When we take our dogs to the vet for their annual check-up, it’s always reassuring to hear that they are in good shape. If you’re a Canicrosser already, it’s normally at that point that you’ll have a conversation with your vet about Canicross. Did your vet know what Canicross was? In the past, there have been many vets who have never heard of it. However, that’s now changing. As the sport continues to grow, it’s also an activity that many vets now recognise and are seeing the benefits it can bring to dogs and their owners.
Small animal vet, Morgane Bitane is also a keen Canicrosser who has first-hand experience of running with her own dog. Here, she offers her views and thoughts from a vet’s perspective.
Before we start talking about Canicross and immersing ourselves in that, it would be nice to hear a bit about you first, and your dog, Molly. My first burning question is, did you always want to be a vet?

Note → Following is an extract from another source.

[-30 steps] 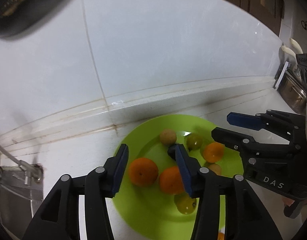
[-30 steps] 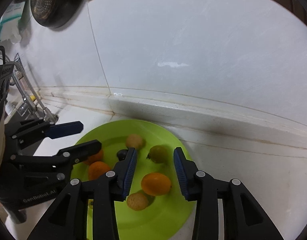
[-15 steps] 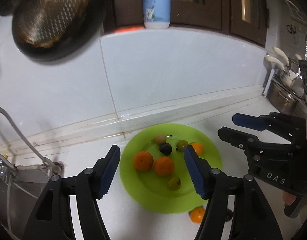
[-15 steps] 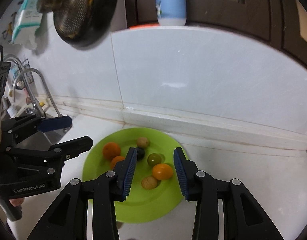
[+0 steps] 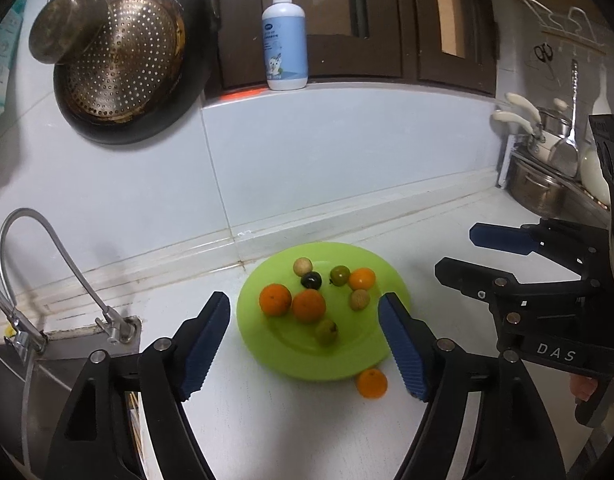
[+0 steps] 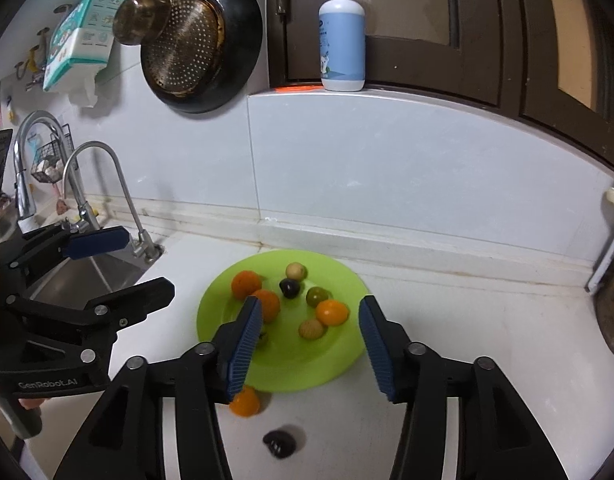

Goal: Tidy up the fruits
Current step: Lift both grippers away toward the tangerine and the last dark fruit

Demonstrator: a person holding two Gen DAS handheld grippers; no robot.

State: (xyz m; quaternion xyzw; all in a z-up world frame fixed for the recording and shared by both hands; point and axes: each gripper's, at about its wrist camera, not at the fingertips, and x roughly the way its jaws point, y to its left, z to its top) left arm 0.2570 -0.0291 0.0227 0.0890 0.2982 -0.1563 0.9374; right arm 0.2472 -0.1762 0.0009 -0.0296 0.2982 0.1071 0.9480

Yes! Since my earliest memories as a child I’ve always wanted to be a vet. I never had an animal, so I think that was part of why I wanted to be a vet. In a simplistic child-like way, I thought that if I was a vet I would be around animals all day – and that would make me happy.
So, how did you go from being a vet to working with small animals in particular?
At vet school, we learned about everything. I always wanted to work with cats, dogs and maybe horses, but I was never going to be a farm animal vet. I am a city person and was born and raised in Paris. We moved to the US where I finished high school and then I applied to vet school. I chose to do that in the UK because I wanted to be back in Europe but not quite back in France. I thought that was a nice middle ground between the US, where my family was, and France.
I ended up in Glasgow where I did five years of veterinary school. It was an amazing time. A huge culture shock as I was in a completely different country, meeting different people from farm backgrounds – a lot of my friends lived on farms. Also, just learning about every single species. That was something I didn’t quite expect when I applied to vet school and I really enjoyed it, actually.
When you lived in a city, you probably weren’t exposed to a lot of the animals that you were working with?
Not at all. Not just living in a city, but also my family culture was very, very urban. It’s not like they would take me to nice little farms on the weekend to see calves and lambs. That’s not really something we did.
So, when you were at Glasgow University, was that your first experience of livestock and farm animals?
Yes. I guess I should have done my research a bit better, but I always knew that I wanted to become a vet and that nothing was going to stop me – even a curriculum that I did not expect. The first few years were mostly farm animals and animal husbandry and it was a shock. We didn’t really talk about cats and dogs until the third or fourth year. I found the first few years harder than most students because of that, but then I started to feel more comfortable when we started to talk about the things that I wanted to learn about.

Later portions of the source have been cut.